[TASK DETAILS]: Scan the material for the word "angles" and return every matching line.

BEGIN

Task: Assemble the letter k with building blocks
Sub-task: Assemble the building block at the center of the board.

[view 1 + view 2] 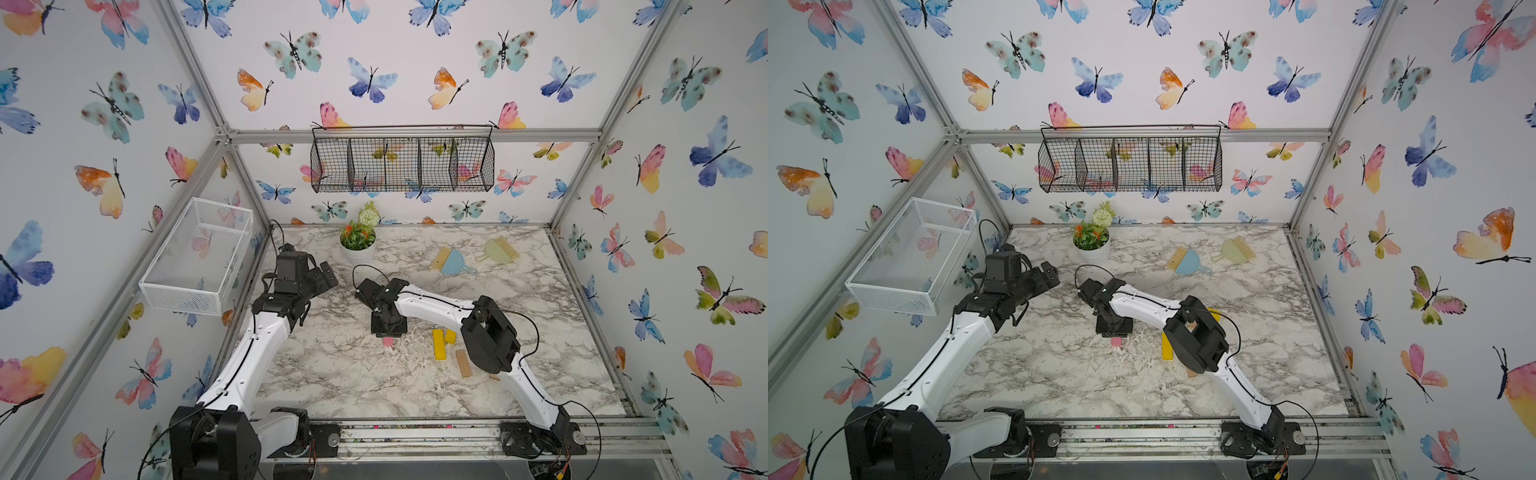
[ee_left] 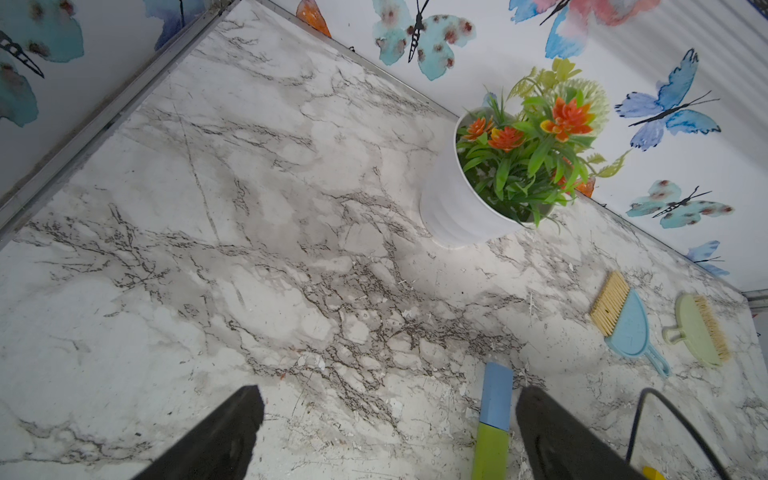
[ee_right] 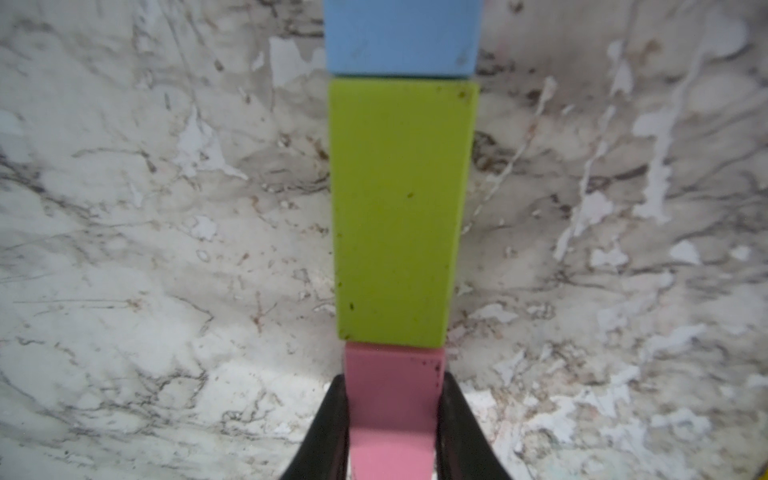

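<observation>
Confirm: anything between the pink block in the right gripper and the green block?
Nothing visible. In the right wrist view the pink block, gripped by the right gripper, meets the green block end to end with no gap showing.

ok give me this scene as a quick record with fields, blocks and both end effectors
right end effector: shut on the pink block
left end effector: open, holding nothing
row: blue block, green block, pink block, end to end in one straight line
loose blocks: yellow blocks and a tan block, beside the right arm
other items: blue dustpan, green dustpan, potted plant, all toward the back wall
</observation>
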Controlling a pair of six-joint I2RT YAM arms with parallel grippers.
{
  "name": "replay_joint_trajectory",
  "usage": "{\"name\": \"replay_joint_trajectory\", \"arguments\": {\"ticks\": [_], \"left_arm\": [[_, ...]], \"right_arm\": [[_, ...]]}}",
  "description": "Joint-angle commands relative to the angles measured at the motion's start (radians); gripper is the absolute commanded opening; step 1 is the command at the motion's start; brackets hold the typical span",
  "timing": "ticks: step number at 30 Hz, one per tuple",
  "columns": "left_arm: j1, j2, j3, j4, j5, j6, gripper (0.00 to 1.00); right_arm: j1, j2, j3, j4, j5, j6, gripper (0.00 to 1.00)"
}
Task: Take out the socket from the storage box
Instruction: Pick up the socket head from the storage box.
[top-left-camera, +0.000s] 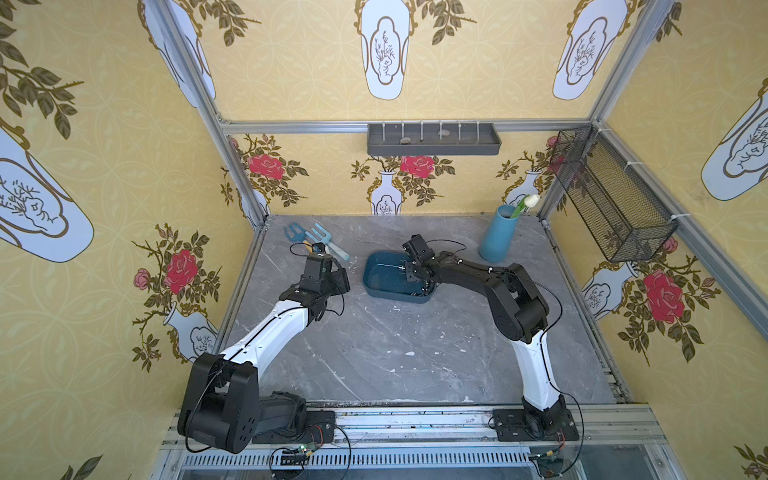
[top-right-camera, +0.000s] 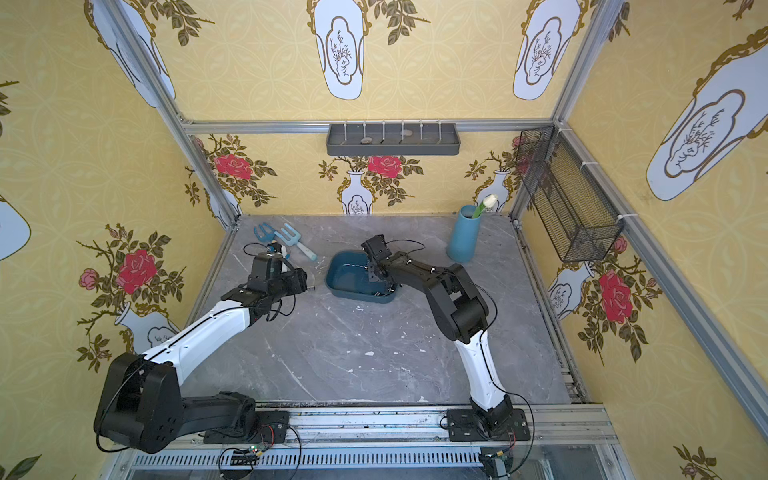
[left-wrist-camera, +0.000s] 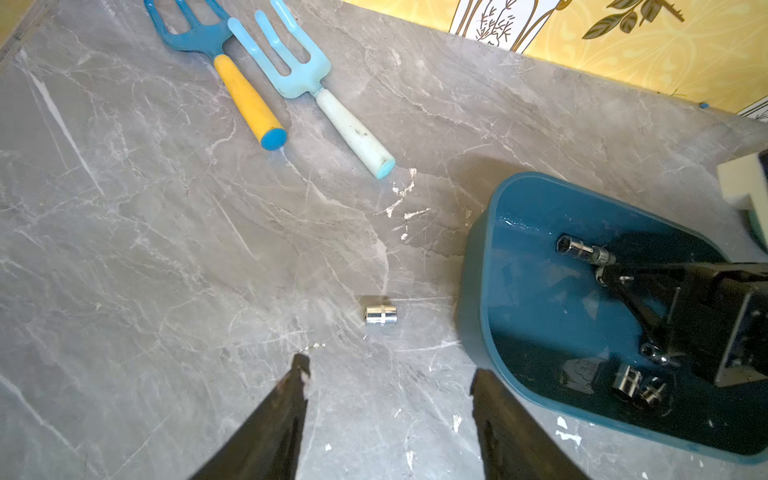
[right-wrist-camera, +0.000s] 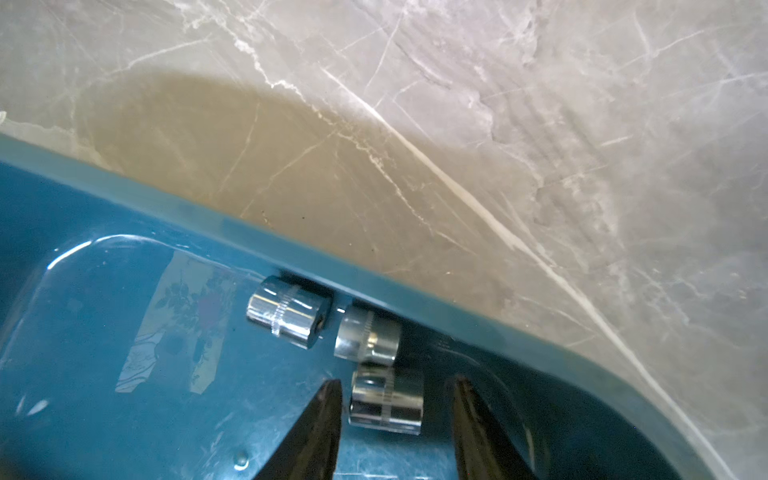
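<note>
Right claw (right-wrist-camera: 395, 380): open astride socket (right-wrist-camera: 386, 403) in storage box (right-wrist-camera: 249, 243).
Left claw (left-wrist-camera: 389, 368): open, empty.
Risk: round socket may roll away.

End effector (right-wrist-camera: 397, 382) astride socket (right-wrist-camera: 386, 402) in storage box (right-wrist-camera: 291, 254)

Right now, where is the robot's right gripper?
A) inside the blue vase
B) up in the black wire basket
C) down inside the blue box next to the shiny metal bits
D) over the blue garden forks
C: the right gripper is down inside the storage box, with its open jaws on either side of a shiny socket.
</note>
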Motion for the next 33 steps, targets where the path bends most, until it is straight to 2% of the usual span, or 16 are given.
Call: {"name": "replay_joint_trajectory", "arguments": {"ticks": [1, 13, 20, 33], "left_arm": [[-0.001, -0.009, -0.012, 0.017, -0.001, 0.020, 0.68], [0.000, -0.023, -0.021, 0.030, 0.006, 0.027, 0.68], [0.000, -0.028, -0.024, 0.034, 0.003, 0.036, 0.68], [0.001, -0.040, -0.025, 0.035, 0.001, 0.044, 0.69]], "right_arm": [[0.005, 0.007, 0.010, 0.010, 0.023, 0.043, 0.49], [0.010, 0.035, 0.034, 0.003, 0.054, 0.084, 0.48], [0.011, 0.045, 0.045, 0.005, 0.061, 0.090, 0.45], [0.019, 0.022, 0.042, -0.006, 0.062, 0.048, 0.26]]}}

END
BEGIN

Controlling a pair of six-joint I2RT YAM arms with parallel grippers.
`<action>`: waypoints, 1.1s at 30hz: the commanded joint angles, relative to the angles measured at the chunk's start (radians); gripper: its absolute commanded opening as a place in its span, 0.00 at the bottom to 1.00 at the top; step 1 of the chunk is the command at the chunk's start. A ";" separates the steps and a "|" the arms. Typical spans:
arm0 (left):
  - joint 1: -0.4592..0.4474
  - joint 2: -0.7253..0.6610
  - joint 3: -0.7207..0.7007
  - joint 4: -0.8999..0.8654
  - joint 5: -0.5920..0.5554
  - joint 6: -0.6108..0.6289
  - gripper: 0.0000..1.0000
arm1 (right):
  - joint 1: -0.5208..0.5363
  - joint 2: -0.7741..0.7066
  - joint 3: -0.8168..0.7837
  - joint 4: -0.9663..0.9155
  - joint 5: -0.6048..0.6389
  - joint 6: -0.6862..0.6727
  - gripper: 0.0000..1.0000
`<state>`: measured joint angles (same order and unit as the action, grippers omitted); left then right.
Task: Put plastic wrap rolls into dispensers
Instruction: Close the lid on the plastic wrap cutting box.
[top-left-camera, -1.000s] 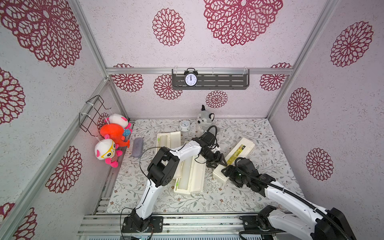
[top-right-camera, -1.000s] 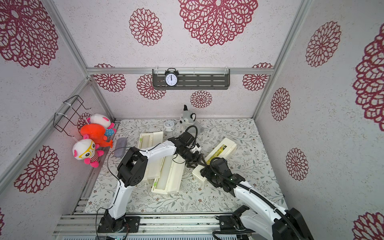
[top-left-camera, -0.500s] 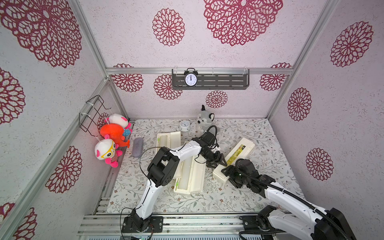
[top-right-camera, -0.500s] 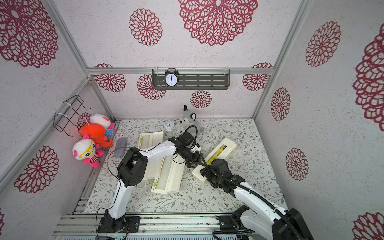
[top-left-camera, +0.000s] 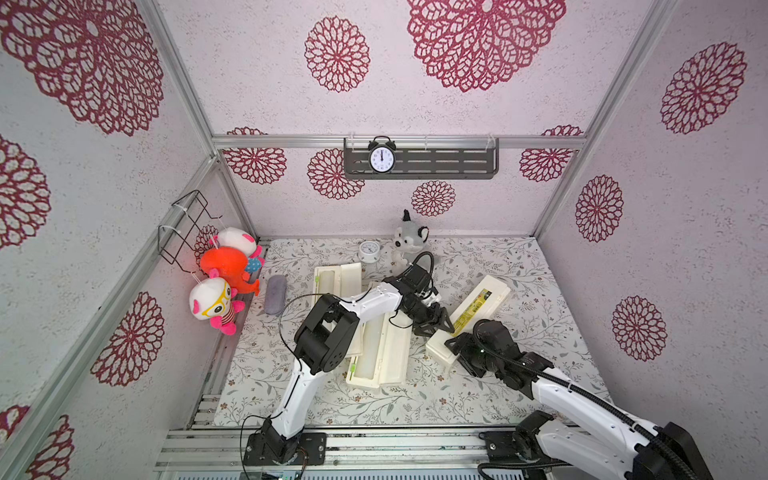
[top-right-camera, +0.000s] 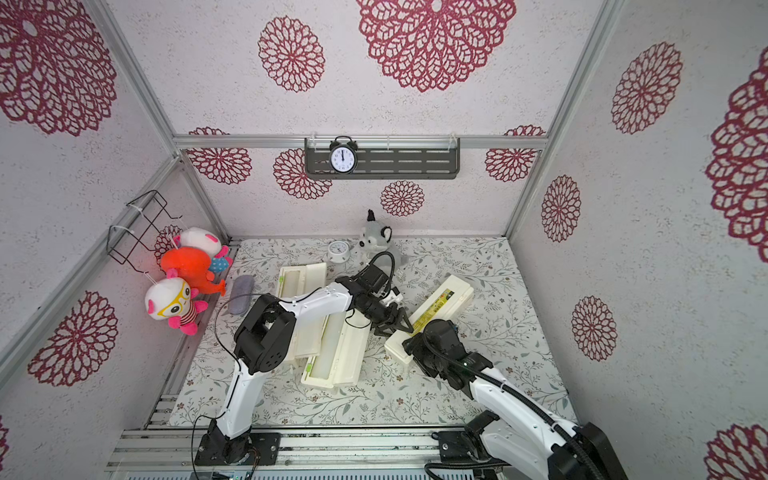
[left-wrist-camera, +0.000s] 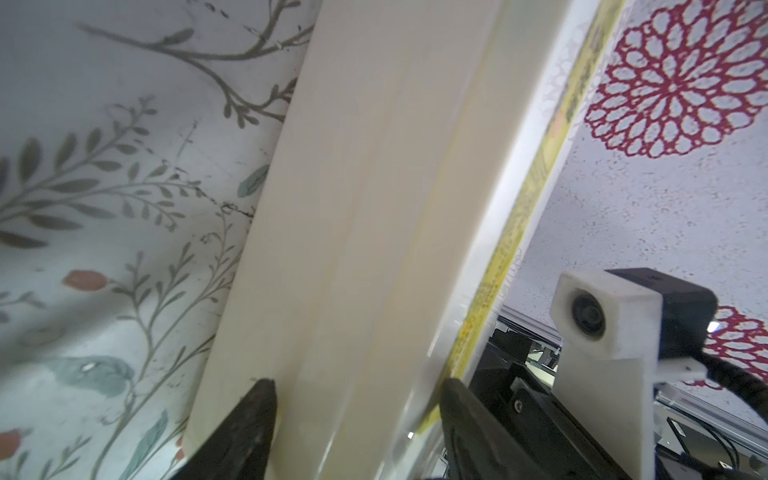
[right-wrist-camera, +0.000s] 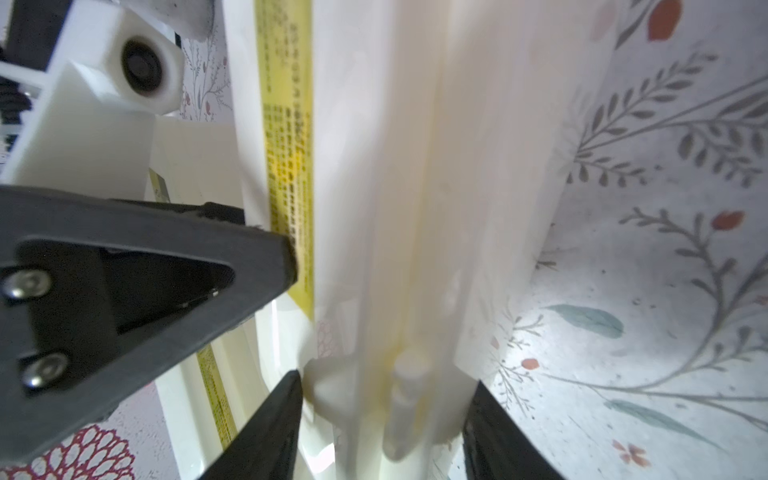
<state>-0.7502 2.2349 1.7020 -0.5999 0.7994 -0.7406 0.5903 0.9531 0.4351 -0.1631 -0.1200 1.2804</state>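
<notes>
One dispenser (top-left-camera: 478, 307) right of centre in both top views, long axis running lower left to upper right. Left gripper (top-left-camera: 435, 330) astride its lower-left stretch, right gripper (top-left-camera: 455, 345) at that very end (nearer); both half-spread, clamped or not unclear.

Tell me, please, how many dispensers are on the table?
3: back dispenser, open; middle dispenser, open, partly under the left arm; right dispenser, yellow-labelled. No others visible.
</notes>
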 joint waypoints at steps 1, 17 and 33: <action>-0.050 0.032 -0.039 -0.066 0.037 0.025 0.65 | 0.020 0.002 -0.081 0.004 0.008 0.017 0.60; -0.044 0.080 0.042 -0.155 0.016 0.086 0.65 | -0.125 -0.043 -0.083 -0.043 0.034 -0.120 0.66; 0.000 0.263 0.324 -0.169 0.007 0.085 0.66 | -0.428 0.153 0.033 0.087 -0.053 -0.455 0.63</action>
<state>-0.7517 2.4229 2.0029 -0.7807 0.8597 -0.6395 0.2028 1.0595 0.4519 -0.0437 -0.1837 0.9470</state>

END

[TASK RESPONSE]:
  "description": "Joint-angle commands relative to the angles measured at the motion's start (radians); gripper is the absolute commanded opening; step 1 is the command at the motion's start; brackets hold the typical span",
`<action>`: waypoints, 1.1s at 30hz: the commanded joint angles, relative to the angles measured at the chunk's start (radians); gripper: its absolute commanded opening as a place in its span, 0.00 at the bottom to 1.00 at the top; step 1 of the chunk is the command at the chunk's start. A ";" separates the steps and a "|" the arms. Typical spans:
`<state>`: measured joint angles (same order and unit as the action, grippers omitted); left then right.

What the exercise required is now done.